Exercise description>
When a record contains an image, skip the image and retype the rest of that record exactly.

Dataset items
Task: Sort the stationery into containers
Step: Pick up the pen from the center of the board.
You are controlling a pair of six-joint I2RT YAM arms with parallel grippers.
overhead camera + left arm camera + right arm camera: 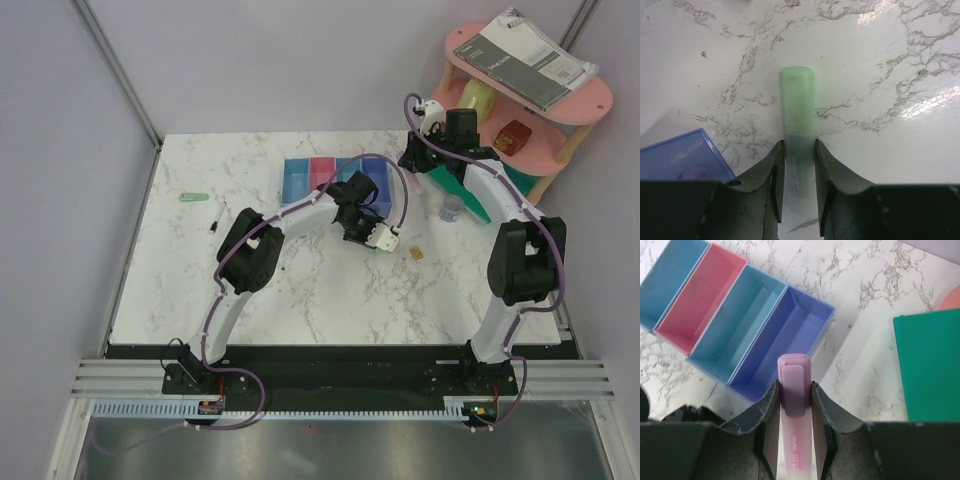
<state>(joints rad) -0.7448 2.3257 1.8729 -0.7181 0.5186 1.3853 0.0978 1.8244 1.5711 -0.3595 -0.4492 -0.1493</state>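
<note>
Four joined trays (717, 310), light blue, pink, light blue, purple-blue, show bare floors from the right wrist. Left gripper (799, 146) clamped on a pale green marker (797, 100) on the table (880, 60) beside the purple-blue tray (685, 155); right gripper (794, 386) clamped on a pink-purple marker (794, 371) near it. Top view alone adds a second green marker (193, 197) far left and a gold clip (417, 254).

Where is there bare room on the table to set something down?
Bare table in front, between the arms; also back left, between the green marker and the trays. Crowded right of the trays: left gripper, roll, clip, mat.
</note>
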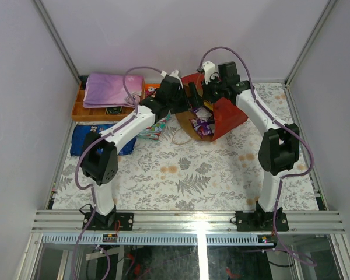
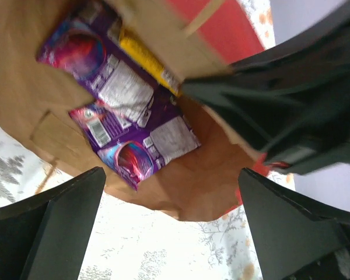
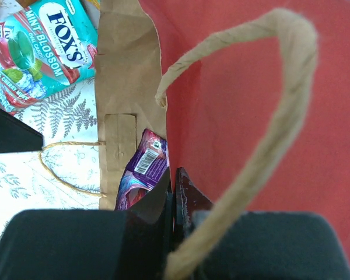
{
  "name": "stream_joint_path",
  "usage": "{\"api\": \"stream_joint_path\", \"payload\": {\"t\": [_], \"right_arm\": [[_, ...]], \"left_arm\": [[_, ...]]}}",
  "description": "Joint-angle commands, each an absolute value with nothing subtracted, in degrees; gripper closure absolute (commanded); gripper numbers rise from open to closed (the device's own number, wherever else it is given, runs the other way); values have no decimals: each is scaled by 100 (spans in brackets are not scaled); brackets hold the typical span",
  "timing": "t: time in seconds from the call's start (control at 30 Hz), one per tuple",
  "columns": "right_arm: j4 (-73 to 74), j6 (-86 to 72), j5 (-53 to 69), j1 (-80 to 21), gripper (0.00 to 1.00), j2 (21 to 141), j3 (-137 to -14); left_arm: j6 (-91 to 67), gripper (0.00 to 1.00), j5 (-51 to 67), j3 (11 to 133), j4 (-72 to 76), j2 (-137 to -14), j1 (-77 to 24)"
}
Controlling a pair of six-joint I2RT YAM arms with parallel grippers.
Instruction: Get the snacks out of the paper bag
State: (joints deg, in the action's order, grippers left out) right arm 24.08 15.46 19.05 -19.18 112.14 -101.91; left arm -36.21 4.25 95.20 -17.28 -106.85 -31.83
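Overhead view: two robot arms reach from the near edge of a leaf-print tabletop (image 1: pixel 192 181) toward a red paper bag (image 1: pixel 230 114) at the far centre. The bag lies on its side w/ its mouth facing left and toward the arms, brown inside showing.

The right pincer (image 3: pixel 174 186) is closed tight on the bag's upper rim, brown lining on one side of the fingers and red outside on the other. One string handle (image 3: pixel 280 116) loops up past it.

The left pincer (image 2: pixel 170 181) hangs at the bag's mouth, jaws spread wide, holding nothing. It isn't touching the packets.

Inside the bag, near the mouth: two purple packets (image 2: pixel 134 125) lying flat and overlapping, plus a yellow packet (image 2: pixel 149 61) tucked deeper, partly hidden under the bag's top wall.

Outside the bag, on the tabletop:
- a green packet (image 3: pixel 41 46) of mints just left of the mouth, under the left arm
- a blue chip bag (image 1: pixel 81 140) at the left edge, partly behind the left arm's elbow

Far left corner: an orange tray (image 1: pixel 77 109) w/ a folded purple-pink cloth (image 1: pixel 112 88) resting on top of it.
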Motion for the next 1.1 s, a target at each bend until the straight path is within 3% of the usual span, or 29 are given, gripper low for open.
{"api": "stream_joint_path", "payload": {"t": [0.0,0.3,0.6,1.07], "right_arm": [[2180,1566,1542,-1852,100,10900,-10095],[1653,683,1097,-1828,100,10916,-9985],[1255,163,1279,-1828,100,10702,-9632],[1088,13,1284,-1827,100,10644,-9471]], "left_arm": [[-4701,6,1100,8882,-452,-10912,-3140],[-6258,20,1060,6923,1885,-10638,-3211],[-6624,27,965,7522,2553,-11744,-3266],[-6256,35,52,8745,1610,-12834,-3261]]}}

Task response>
Task: Sort the stationery into containers
Step: Pick up the pen from the center of the board.
You are controlling a pair of six-joint I2RT YAM arms with parallel grippers.
overhead camera + left arm camera + right arm camera: 
<state>(joints rad) -0.7448 2.3257 1.8729 -0.7181 0.5186 1.3853 0.0978 1.8244 1.5711 -0.3595 -0.4492 -0.1493</state>
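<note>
Four joined trays (717, 310), light blue, pink, light blue, purple-blue, show bare floors from the right wrist. Left gripper (799, 146) clamped on a pale green marker (797, 100) on the table (880, 60) beside the purple-blue tray (685, 155); right gripper (794, 386) clamped on a pink-purple marker (794, 371) near it. Top view alone adds a second green marker (193, 197) far left and a gold clip (417, 254).

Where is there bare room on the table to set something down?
Bare table in front, between the arms; also back left, between the green marker and the trays. Crowded right of the trays: left gripper, roll, clip, mat.
</note>
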{
  "name": "stream_joint_path",
  "usage": "{\"api\": \"stream_joint_path\", \"payload\": {\"t\": [_], \"right_arm\": [[_, ...]], \"left_arm\": [[_, ...]]}}",
  "description": "Joint-angle commands, each an absolute value with nothing subtracted, in degrees; gripper closure absolute (commanded); gripper numbers rise from open to closed (the device's own number, wherever else it is given, runs the other way); values have no decimals: each is scaled by 100 (spans in brackets are not scaled); brackets hold the typical span",
  "timing": "t: time in seconds from the call's start (control at 30 Hz), one per tuple",
  "columns": "right_arm: j4 (-73 to 74), j6 (-86 to 72), j5 (-53 to 69), j1 (-80 to 21), gripper (0.00 to 1.00), j2 (21 to 141), j3 (-137 to -14); left_arm: j6 (-91 to 67), gripper (0.00 to 1.00), j5 (-51 to 67), j3 (11 to 133), j4 (-72 to 76), j2 (-137 to -14), j1 (-77 to 24)"
}
Controlling a pair of six-joint I2RT YAM arms with parallel grippers.
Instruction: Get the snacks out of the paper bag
State: (joints deg, in the action's order, grippers left out) right arm 24.08 15.46 19.05 -19.18 112.14 -101.91; left arm -36.21 4.25 95.20 -17.28 -106.85 -31.83
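Overhead view: two robot arms reach from the near edge of a leaf-print tabletop (image 1: pixel 192 181) toward a red paper bag (image 1: pixel 230 114) at the far centre. The bag lies on its side w/ its mouth facing left and toward the arms, brown inside showing.

The right pincer (image 3: pixel 174 186) is closed tight on the bag's upper rim, brown lining on one side of the fingers and red outside on the other. One string handle (image 3: pixel 280 116) loops up past it.

The left pincer (image 2: pixel 170 181) hangs at the bag's mouth, jaws spread wide, holding nothing. It isn't touching the packets.

Inside the bag, near the mouth: two purple packets (image 2: pixel 134 125) lying flat and overlapping, plus a yellow packet (image 2: pixel 149 61) tucked deeper, partly hidden under the bag's top wall.

Outside the bag, on the tabletop:
- a green packet (image 3: pixel 41 46) of mints just left of the mouth, under the left arm
- a blue chip bag (image 1: pixel 81 140) at the left edge, partly behind the left arm's elbow

Far left corner: an orange tray (image 1: pixel 77 109) w/ a folded purple-pink cloth (image 1: pixel 112 88) resting on top of it.
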Motion for the next 1.1 s, a target at each bend until the straight path is within 3% of the usual span, or 29 are given, gripper low for open.
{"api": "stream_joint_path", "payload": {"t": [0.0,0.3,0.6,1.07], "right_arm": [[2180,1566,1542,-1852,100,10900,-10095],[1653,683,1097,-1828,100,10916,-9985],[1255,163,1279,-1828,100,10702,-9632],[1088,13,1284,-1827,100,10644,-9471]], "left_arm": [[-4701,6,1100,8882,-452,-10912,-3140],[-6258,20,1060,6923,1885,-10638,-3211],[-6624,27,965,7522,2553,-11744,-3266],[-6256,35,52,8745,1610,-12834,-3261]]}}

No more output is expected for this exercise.